• WHAT TO WORK ON
Give the whole listing again, exactly as written.

• DATASET EXCERPT
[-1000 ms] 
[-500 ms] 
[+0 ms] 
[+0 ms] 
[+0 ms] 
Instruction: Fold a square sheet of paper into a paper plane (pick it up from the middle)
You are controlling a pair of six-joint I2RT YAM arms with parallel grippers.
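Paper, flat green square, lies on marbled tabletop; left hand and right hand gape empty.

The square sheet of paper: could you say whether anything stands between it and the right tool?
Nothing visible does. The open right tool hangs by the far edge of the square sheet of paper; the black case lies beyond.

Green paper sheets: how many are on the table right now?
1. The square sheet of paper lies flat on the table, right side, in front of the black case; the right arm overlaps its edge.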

• EXERCISE RESPONSE
[-1000 ms] 
[-500 ms] 
[+0 ms] 
[+0 ms] 
[+0 ms] 
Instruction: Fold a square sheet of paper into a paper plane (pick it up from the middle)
You are controlling a pair of six-joint I2RT YAM arms with parallel grippers.
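Paper, flat green square, lies on marbled tabletop; left hand and right hand gape empty.

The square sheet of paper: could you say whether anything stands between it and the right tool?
Nothing visible does. The open right tool hangs by the far edge of the square sheet of paper; the black case lies beyond.

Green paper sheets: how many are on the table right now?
1. The square sheet of paper lies flat on the table, right side, in front of the black case; the right arm overlaps its edge.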

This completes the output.